De acordo com o Linternaute, jornal francês, o caso continua a ser analisado pelos tribunais, mas uma decisão recente do Tribunal de Cassação veio reforçar um princípio importante: cabe ao empregador certificar-se de que os trabalhadores possuem as qualificações necessárias para desempenhar as respetivas funções.
Uma situação que durou quase 30 anos
A profissional iniciou funções em 1998 numa farmácia do sul de França. Apesar de exercer tarefas próprias de técnica de farmácia, não possuía a qualificação formal exigida para o cargo. Ainda assim, a situação nunca levantou problemas ao longo de vários anos.
Tudo mudou quando a farmácia passou para novos proprietários. Ao analisarem a documentação dos trabalhadores, os responsáveis detetaram a falta do diploma e concluíram que a permanência da funcionária poderia representar uma infração às regras aplicáveis ao setor.
Inspeção confirmou ausência de habilitação
A situação ganhou dimensão no final de 2017, quando uma inspeção da Agência Regional de Saúde francesa confirmou oficialmente que a trabalhadora não possuía o título profissional exigido.
Segundo os relatos do processo, a empresa tentou obter esclarecimentos junto da funcionária, mas esta encontrava-se de baixa médica. Acabou por ser suspensa e posteriormente despedida por alegada falta grave, com o argumento de que teria ocultado informação essencial sobre as suas habilitações.
A trabalhadora contestou sempre essa versão, defendendo que nunca escondeu a sua situação e que a mesma era conhecida há muitos anos dentro da empresa.
Tribunais deram decisões contraditórias
O litígio arrastou-se pelos tribunais durante vários anos. Em 2021, o tribunal laboral considerou que o despedimento não tinha fundamento suficiente e condenou a entidade empregadora a pagar uma indemnização de 34.800 euros.
No entanto, a farmácia recorreu da decisão e, dois anos mais tarde, o Tribunal de Apelação deu razão ao empregador, entendendo que a trabalhadora falhou o dever de lealdade para com a empresa.

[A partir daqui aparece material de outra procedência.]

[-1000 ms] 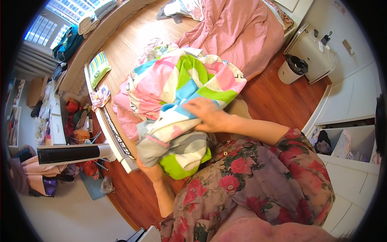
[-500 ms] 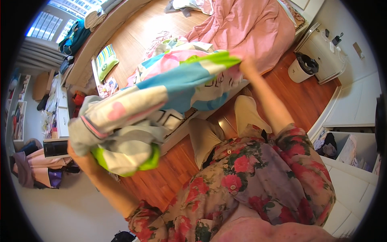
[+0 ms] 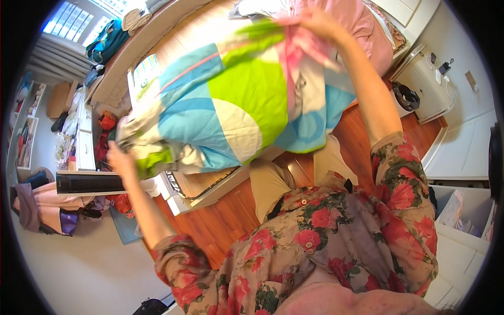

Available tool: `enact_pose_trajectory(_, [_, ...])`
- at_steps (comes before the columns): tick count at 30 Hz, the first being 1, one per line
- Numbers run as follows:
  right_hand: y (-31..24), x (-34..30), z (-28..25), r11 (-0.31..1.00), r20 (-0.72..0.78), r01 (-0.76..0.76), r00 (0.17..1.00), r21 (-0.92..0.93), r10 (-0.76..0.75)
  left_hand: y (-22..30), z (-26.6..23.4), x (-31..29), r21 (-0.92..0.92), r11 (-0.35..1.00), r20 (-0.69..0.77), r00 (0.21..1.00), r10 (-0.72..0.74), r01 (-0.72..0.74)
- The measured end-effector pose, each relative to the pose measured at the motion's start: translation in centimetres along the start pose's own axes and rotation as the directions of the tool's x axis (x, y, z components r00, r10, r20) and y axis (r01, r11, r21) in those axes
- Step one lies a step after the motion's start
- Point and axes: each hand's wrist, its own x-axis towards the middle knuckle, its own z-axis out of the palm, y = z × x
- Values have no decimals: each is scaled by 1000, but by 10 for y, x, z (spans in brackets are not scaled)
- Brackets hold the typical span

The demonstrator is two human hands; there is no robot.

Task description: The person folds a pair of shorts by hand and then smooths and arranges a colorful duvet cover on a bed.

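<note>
A large duvet cover (image 3: 247, 100), patterned in green, blue, white and pink, stretches between my hands above the bed. My left hand (image 3: 122, 160) is closed on its bunched left end. At the far right my raised right hand (image 3: 320, 25) grips its gathered upper corner, where the cloth is blurred by motion. Folds hide the fingertips of both hands. Beyond my right hand lies a pink bedspread (image 3: 362, 39), spread in loose folds over the bed.
The bed frame's pale edge (image 3: 184, 207) runs close to my legs. A bin with a black liner (image 3: 405, 100) stands at the right, beside a folded cream panel (image 3: 430, 79). An open drawer (image 3: 462, 210) juts out at the lower right. Left are shelves and a white cabinet (image 3: 84, 149).
My right hand has risen away from me and my left hand has moved slightly up and right. The bundled cover has opened out into a broad sheet, and the bed's corner is now uncovered.
</note>
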Motion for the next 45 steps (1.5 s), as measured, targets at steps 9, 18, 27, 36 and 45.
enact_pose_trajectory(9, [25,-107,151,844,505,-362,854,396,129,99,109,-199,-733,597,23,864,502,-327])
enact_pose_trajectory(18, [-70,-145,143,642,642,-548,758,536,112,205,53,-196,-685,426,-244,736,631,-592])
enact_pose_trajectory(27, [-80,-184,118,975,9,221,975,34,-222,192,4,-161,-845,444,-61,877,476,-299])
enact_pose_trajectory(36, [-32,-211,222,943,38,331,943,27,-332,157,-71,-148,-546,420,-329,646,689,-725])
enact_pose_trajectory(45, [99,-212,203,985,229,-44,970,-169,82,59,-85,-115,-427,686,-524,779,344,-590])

A decisão voltou, contudo, a sofrer uma reviravolta. O Tribunal de Cassação concluiu que não era possível responsabilizar exclusivamente a funcionária por uma irregularidade que a própria empresa permitiu durante décadas sem efetuar as verificações necessárias.
Falha na fiscalização pesou na decisão
Para os juízes, o empregador tinha a obrigação de confirmar se os trabalhadores reuniam todos os requisitos legais para exercer a profissão. Ao não o fazer durante tantos anos, não podia posteriormente invocar essa omissão para justificar um despedimento por falta grave.

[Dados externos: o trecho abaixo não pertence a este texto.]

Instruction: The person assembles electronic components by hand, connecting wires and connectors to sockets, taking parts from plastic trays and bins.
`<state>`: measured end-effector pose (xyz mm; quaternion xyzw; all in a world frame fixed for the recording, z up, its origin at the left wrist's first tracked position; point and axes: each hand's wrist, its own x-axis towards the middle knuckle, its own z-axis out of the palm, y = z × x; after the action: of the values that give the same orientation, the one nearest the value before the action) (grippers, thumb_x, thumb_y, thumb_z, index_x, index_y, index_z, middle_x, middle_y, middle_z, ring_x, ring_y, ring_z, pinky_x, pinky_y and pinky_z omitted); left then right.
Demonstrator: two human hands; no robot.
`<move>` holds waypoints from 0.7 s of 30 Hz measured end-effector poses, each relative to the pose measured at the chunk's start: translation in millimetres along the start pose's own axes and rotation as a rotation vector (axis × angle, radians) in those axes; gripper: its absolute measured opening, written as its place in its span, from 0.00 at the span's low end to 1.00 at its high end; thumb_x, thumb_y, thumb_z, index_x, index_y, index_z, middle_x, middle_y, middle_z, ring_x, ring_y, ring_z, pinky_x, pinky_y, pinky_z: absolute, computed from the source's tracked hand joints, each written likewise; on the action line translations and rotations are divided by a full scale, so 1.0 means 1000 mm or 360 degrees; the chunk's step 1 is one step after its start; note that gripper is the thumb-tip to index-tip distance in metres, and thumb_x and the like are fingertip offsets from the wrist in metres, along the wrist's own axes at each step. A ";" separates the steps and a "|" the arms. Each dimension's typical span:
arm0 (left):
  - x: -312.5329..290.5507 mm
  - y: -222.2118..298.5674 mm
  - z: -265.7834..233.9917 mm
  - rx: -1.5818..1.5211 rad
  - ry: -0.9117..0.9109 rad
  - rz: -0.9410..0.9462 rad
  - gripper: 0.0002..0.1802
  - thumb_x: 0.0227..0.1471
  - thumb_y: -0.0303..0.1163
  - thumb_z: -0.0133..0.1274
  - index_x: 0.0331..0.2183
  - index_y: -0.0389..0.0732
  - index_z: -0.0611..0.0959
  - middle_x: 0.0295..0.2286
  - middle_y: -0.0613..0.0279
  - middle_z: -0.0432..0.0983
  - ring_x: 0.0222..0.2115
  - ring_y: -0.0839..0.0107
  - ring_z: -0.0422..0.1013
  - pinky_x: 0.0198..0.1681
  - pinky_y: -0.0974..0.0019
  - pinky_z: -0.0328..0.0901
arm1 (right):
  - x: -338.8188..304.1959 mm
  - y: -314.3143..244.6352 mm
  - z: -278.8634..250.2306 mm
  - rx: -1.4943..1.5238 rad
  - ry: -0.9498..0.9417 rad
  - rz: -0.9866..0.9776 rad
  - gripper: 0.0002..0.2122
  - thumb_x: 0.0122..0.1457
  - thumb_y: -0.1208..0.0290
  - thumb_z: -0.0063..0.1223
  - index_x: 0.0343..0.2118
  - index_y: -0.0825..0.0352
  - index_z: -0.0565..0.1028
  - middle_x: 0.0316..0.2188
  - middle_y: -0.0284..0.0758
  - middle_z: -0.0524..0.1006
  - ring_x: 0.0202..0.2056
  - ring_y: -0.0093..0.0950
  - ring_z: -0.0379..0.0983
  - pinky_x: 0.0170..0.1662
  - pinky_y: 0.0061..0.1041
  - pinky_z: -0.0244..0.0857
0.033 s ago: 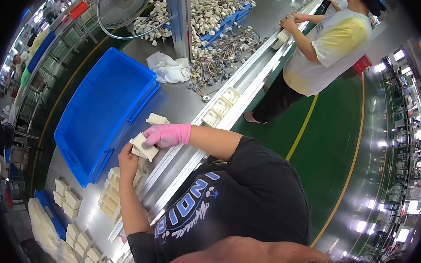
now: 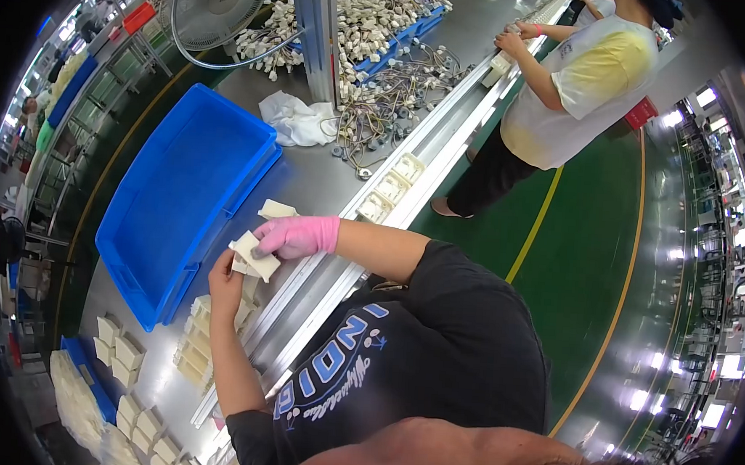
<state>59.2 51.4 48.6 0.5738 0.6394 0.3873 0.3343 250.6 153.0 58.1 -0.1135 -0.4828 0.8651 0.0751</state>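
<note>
My right hand (image 2: 298, 237), in a pink glove with a grey fingertip, grips a cream-white plastic housing (image 2: 257, 258) from above. Bare, my left hand (image 2: 227, 277) holds the same piece by its left edge, with its fingers partly hidden behind it. Another cream housing (image 2: 278, 210) lies on the table just beyond the right hand. Close to my left forearm stand rows of similar cream housings (image 2: 196, 341). In the rail channel ahead sit several open cream housings (image 2: 392, 187) with parts inside.
A large blue bin (image 2: 186, 168) stands left of my hands. Beyond it are a white plastic bag (image 2: 294, 119), tangled cables with connectors (image 2: 387, 107), a metal post (image 2: 315, 44) and a fan (image 2: 220, 6). A co-worker (image 2: 578, 87) stands along the metal rail (image 2: 431, 156). More housings (image 2: 119, 350) lie lower left.
</note>
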 end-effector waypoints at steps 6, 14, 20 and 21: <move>0.001 -0.032 -0.007 -0.0914 0.0299 -0.0544 0.13 0.50 0.32 0.47 0.41 0.42 0.74 0.28 0.66 0.71 0.28 0.74 0.68 0.32 0.73 0.64 | -0.019 -0.030 0.007 0.0037 0.0313 -0.0208 0.14 0.56 0.68 0.46 0.41 0.72 0.70 0.33 0.34 0.74 0.34 0.21 0.71 0.38 0.20 0.64; -0.005 -0.048 0.064 -0.0508 0.0576 -0.0213 0.22 0.56 0.46 0.35 0.38 0.36 0.71 0.38 0.55 0.64 0.36 0.66 0.62 0.41 0.62 0.58 | -0.001 -0.005 0.022 -0.1527 0.0825 -0.0209 0.17 0.50 0.58 0.46 0.28 0.71 0.72 0.26 0.46 0.72 0.30 0.39 0.70 0.35 0.37 0.61; -0.011 0.008 0.067 -0.0930 0.0576 -0.0171 0.19 0.60 0.41 0.32 0.46 0.38 0.63 0.41 0.56 0.64 0.42 0.70 0.60 0.48 0.68 0.55 | 0.000 0.009 0.043 -0.1764 0.0996 -0.0715 0.16 0.51 0.66 0.48 0.41 0.68 0.66 0.22 0.42 0.71 0.25 0.38 0.70 0.29 0.33 0.62; -0.011 0.011 0.062 -0.0859 0.0528 -0.0239 0.19 0.60 0.41 0.32 0.48 0.39 0.63 0.42 0.57 0.64 0.43 0.71 0.60 0.48 0.69 0.55 | 0.000 0.016 0.039 -0.1728 0.0974 -0.0800 0.17 0.50 0.68 0.49 0.43 0.68 0.64 0.21 0.40 0.70 0.24 0.37 0.70 0.27 0.31 0.62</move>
<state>119.8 48.0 28.4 0.3448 0.6000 0.6053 0.3933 239.9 113.0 64.3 -0.2595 -0.8181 0.3845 0.3399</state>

Especialistas em direito laboral citados pela imprensa francesa referem que este tipo de controlo documental deve ser realizado sempre que existe contratação ou mudança de gestão, sobretudo em profissões sujeitas a regulamentação específica.
E agora?
O processo regressará ao Tribunal de Apelação para nova apreciação. Ainda assim, a posição assumida pelo Tribunal de Cassação estabelece um precedente relevante sobre a responsabilidade das empresas na verificação das habilitações dos seus trabalhadores.
A decisão reforça a ideia de que falhas administrativas prolongadas no tempo não podem ser automaticamente imputadas ao trabalhador, sobretudo quando a entidade patronal teve oportunidade de detetar e corrigir a situação.
E em Portugal?
Em Portugal, o Código do Trabalho prevê a possibilidade de despedimento quando existe justa causa devidamente comprovada. No entanto, compete ao empregador demonstrar os factos que sustentam essa decisão.
Nos casos em que uma empresa mantém durante anos um trabalhador numa determinada função sem verificar as qualificações exigidas, essa omissão poderá ser relevante na apreciação judicial da legalidade do despedimento. Além disso, entidades fiscalizadoras como a Autoridade para as Condições do Trabalho podem intervir sempre que existam incumprimentos relacionados com a verificação das habilitações profissionais exigidas por lei.